Tudo isto aconteceu para se cumprir o que o Senhor tinha dito pelo profeta: Eis que a virgem conceberá e dará à luz um filho; e hão de chamá-lo Emanuel, que quer dizer: Deus connosco.
Estamos, sem dúvida, perante o momento de maior escuridão na vida de São José. Sem compreender o que se passa e enfrentando uma dor avassaladora, ele mantém-se aberto à voz de Deus. Permite inclusive que Deus altere os seus planos: em vez de repudiar Maria, passa a acolher a sua esposa. Temos tanto a aprender com José, nós, cônjuges! Quando nos deparamos com o mistério do coração do outro, quando não compreendemos por que razão age assim, quando o outro não vê as coisas como nós ou quando se revela a sua fraqueza, o seu pecado… a nossa primeira tentação é afastar-nos. Rompe-se a comunhão quando a nossa vocação nos chama a entregar-nos e a acolher-nos mutuamente. Perante a dificuldade, ouve também tu as palavras do anjo: «Não temas acolher o teu esposo». Grava-as no coração. O anjo não diz simplesmente a José: «Não te preocupes». Chama-o a encarnar o amor, é o momento! «Não temas acolher Maria, a tua mulher». José confia em Deus e acolhe-a. É isso que temos de fazer se quisermos a promessa de viver um casamento tal como Deus o concebeu. Estão a passar por uma dificuldade? Acolham-se. Têm divergências? Acolham-se. Magoaram-se um ao outro? Acolham-se. Não se compreendem? Acolham-se. E vejam o fruto gerado: José acolheu Maria e, ao acolher Maria, o fruto foi Jesus. Por isso, não olhes para o quanto te custa acolher o teu esposo, não olhes para o que perdes. Pede ao Espírito Santo que alargue o teu coração, vence o teu orgulho e lança-te a amar, porque cada vez que vos acolherdes e vos entregardes, ganhareis a Cristo.

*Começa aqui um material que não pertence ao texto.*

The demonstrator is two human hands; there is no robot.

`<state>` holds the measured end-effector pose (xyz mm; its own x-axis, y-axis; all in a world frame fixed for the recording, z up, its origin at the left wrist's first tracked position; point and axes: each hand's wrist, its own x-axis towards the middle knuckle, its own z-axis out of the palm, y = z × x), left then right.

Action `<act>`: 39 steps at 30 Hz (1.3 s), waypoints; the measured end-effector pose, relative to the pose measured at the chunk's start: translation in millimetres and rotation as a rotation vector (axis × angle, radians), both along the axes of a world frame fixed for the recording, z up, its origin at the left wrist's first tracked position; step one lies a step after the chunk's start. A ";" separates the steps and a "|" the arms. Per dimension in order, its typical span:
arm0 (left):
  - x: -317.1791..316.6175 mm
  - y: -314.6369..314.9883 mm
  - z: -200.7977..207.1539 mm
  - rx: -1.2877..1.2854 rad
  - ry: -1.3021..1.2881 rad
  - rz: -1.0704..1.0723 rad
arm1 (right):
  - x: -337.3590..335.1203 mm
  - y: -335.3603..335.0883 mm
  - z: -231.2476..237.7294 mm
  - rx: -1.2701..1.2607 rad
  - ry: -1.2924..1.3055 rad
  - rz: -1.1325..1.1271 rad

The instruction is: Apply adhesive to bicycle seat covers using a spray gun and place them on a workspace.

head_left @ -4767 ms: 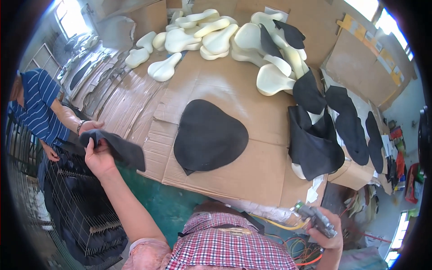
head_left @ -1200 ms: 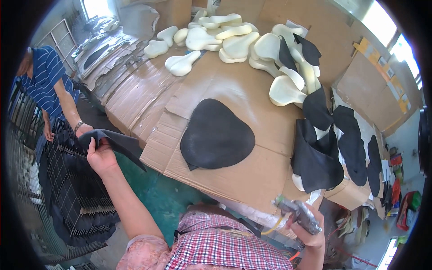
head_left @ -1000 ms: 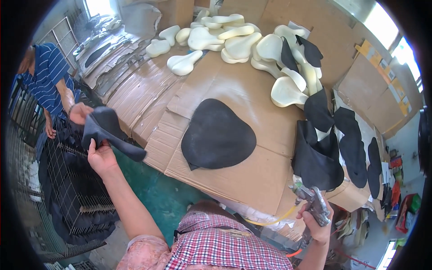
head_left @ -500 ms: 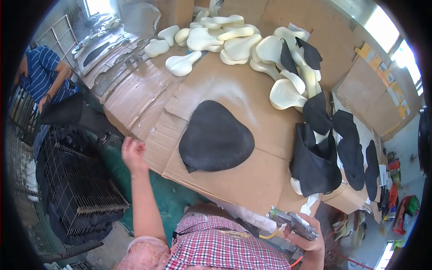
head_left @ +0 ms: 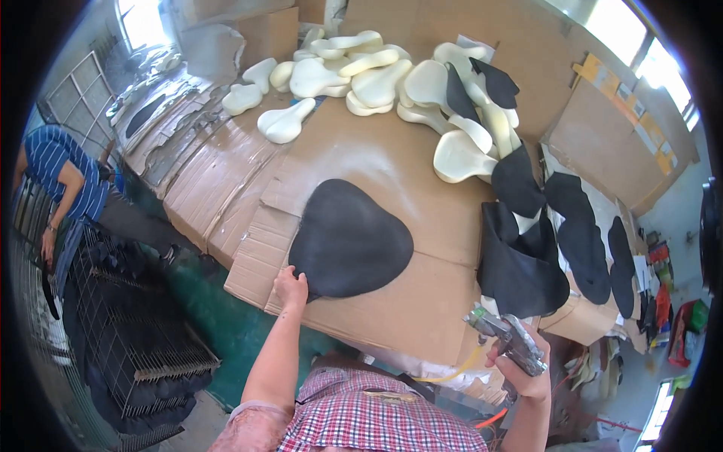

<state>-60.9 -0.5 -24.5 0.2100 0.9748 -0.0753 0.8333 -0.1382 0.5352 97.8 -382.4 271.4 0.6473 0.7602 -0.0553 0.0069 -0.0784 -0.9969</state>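
Note:
A black, rounded-triangular saddle cover [head_left: 352, 239] lies on the cardboard-covered table in front of me, its narrower end pointing away. At its near left edge my left hand [head_left: 291, 287] is closed, with the fingertips pinching the rim. My right hand [head_left: 525, 371] is wrapped round a spray gun [head_left: 512, 340], a grimy metal one with a yellow hose. The gun is held off the table's near right edge, apart from the cover, with its nozzle end toward the left.
Cream foam saddle pads [head_left: 374, 84] are heaped along the far side. More black covers [head_left: 523, 260] lie at the right, some over pads. Cardboard [head_left: 407, 309] covers the table. On the left, a person [head_left: 66, 177] in a striped shirt bends beside a wire rack [head_left: 143, 324] with black pieces.
My left hand has come from beside the table to the cover's near left edge. The spray gun has risen slightly. At the left, the person has lowered a hand; the black piece held up there is gone.

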 end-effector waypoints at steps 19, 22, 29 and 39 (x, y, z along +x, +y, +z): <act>15.9 0.9 1.3 0.057 -0.149 0.113 | -5.3 -37.6 4.0 -0.183 -0.072 0.027; 13.3 1.5 5.1 -0.048 -0.084 0.046 | -3.9 -49.3 3.0 -0.137 0.061 -0.099; 28.9 -2.0 12.3 -0.084 -0.282 0.015 | -7.0 -38.3 -13.9 -0.079 0.053 -0.060; 41.8 -6.4 19.0 -0.800 -1.105 0.419 | -16.5 -44.1 -21.7 -0.070 0.056 0.043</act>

Transposição para a Vida Matrimonial
O Xavier e a Helena regressam a casa de carro depois de jantarem com uns amigos. É ela quem está a guiar. O Xavier, cansado e ansioso por chegar, olha pela janela com algum desespero enquanto, um após outro, os carros os ultrapassam e desaparecem à sua frente. Então, dirige o olhar para o velocímetro.
Xavier: Helena, querida… estás a ir a 40…
Helena: E então?
Xavier: Por este andar só chegamos a casa amanhã…
Helena: Ai, que exagerado que tu és. É que gosto de conversar contigo no carro. Tu não?
Xavier: Hahahaha, mas o que é que isso tem a ver?
Ele está com vontade de insistir, mas olha para ela. Sabe que ela precisa de guiar assim para se sentir segura e fica calado. Ela sorri-lhe, sabe que o Xavier gosta de acelerar, mas aceita-o tal como ele é.
Helena: Amo-te, seu “Fangio”…
Xavier: E eu também te amo, querida.
Mãe,
Como é simples construir o amor e ao mesmo tempo quanto nos custa fazê-lo. Ensina-nos a encontrar a verdadeira humildade que nos permitirá penetrar no que está oculto. E aí encontrar o amor verdadeiro. Louvado seja Jesus!